Because in crisis, we must organize. As businesses and schools closed in early spring 2020, and we started isolating ourselves and retreating to the screen, we saw a dazzling amount of
mutual aid efforts beginning to circulate.
It seemed like they appeared overnight, specifically within that second weekend of March, but ongoing since then. Like many of us, what I felt most in that moment was fear, but also, below the fear, motivation. It was suddenly time to get to work, directing energy towards those who already and always carry the largest burdens, in our own networks and beyond.
What does communal care look like in a moment of crisis? Maybe something like this: solidarity, mobilizing networks of people within and across communities, connecting needs with resources, and redistribution of assets—these are some of the inspiring mutual aid strategies we saw in action during the first few days of the pandemic.
Here’s a call to action from the activist group
Decolonize This Place on March 13, which they identify as
“commoning-in-the-crisis.” A beautiful phrase that I need to remember, because it foregrounds something very specific about solidarity and coming together in urgent times—that we can work from shared, common positions, in common, and on common ground.
No crisis is ever new.
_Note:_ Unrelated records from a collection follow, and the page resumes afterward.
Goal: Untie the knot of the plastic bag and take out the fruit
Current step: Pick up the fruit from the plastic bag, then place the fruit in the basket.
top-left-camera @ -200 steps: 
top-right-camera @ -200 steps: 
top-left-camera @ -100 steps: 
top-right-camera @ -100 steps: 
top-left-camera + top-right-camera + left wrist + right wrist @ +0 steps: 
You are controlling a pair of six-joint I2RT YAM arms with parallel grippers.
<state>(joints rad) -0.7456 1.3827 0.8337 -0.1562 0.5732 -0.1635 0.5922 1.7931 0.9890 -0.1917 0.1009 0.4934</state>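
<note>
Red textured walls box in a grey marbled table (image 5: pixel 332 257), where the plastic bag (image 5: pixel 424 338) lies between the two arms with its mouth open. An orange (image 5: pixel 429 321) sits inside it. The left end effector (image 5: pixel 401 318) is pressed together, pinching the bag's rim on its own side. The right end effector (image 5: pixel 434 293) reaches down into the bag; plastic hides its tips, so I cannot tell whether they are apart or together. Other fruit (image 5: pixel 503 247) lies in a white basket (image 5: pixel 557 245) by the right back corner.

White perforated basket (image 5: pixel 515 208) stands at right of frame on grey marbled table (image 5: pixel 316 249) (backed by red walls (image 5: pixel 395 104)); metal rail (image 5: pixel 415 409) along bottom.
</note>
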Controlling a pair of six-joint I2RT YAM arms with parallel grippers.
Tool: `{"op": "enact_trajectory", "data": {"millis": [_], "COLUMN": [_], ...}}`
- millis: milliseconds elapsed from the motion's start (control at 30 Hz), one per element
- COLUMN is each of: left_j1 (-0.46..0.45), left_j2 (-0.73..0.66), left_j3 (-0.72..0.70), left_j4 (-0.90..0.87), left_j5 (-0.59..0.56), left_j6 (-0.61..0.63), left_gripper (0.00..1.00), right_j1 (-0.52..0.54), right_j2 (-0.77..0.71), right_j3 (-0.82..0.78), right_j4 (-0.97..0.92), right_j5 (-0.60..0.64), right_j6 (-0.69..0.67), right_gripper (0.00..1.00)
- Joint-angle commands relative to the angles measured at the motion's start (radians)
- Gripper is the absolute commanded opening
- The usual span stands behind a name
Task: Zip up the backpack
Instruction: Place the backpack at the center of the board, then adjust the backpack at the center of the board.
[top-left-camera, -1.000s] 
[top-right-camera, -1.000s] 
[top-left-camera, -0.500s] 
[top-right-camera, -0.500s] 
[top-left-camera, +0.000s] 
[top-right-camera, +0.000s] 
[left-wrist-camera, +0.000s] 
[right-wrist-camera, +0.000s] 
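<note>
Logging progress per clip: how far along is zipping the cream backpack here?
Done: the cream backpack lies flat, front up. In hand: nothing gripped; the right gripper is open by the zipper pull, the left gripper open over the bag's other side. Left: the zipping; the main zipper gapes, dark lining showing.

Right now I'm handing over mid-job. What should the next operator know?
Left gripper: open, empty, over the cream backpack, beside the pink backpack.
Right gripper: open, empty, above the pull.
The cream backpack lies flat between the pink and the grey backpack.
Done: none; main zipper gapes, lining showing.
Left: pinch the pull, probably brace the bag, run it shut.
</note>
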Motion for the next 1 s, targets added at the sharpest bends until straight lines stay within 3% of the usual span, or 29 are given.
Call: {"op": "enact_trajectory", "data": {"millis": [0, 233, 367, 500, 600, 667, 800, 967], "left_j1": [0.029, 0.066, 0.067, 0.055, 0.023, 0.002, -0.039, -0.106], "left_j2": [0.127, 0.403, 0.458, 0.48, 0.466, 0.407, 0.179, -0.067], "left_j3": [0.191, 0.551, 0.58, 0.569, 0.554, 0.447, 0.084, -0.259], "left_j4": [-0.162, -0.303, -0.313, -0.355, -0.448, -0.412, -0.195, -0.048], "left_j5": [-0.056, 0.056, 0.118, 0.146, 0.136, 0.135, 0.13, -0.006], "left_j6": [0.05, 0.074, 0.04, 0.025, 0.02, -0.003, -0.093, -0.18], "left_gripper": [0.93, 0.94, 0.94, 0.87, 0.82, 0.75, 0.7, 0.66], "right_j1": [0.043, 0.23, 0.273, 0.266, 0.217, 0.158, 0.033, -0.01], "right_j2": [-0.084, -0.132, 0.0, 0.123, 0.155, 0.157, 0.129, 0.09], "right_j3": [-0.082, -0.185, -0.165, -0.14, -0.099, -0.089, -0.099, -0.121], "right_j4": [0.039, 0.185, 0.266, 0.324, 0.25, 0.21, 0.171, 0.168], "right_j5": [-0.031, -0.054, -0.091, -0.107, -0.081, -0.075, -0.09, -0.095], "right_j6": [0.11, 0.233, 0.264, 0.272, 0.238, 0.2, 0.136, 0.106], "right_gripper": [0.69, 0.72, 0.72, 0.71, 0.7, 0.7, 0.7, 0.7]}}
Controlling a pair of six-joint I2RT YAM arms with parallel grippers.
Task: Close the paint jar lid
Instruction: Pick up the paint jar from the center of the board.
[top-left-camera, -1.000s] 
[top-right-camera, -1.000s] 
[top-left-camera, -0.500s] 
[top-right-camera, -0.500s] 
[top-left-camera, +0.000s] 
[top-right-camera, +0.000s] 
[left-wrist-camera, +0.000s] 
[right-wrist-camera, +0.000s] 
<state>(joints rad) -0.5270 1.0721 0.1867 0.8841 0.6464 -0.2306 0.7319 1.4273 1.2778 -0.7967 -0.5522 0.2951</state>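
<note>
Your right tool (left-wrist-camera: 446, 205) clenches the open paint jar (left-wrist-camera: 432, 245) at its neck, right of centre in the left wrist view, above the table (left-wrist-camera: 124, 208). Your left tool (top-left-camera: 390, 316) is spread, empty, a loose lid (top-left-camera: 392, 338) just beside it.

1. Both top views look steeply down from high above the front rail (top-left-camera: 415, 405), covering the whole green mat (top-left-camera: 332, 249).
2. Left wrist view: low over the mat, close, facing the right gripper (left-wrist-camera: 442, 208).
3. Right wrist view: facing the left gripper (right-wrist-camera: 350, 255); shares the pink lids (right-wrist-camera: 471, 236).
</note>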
Depending on who you are and your specific relationship to burden and privilege, crisis can be a constant way of life. BIPOC, queer, trans, disabled, femme, low-income, immigrants, survivors, and all other underserved and marginalized people have always known struggle.
But our experiences are typically less visible, deliberately left out of archives, and erased from history. Centering, amplifying, and preserving perspectives that exist outside of conventional narratives is essential first-aid work, especially during heightened times of crisis. An inspiring text I come back to again and again has been
The Queer Art of Failure by Jack Halberstam, who encourages us to learn from those who don’t conform to traditional models of success. Those who identify, describe, and interpret what’s happening around them from less privileged positions. Who give us insight into the ways power operates, how culture shifts, and how justice can be served.
David Wojnarowicz, 1988
And I think about David Wojnarowicz’s
jacket here, worn by him at an AIDS demonstration 32 years ago. I see it first as an act of protest, but then as a gesture of publishing, manifesting an urgent message in public space, using the very body that is the subject of that message, the body that will die of the disease, as the platform for its dissemination. This jacket is so many things. It’s art, it’s graphic design, it’s a plea, it’s a protest at a very particular moment. It’s an
urgent artifact.
I saw so many urgent artifacts circulating during those first few weeks of quarantine, documents and projects and actions that don’t conform to what we normally think of as good art or design:
collaborative spreadsheets,
online petitions,
protests,
surveys . . .
. . . letter-writing,
essay writing, note-taking,
shared open access writing spaces, streaming workshops,
performances, talks,
teach-ins, raw and unedited poetry, and
quickly made zines.
All of it was evidence of how a crisis spreads its toll unevenly in real time, with first-hand experiences shared and recorded in the quickest way possible.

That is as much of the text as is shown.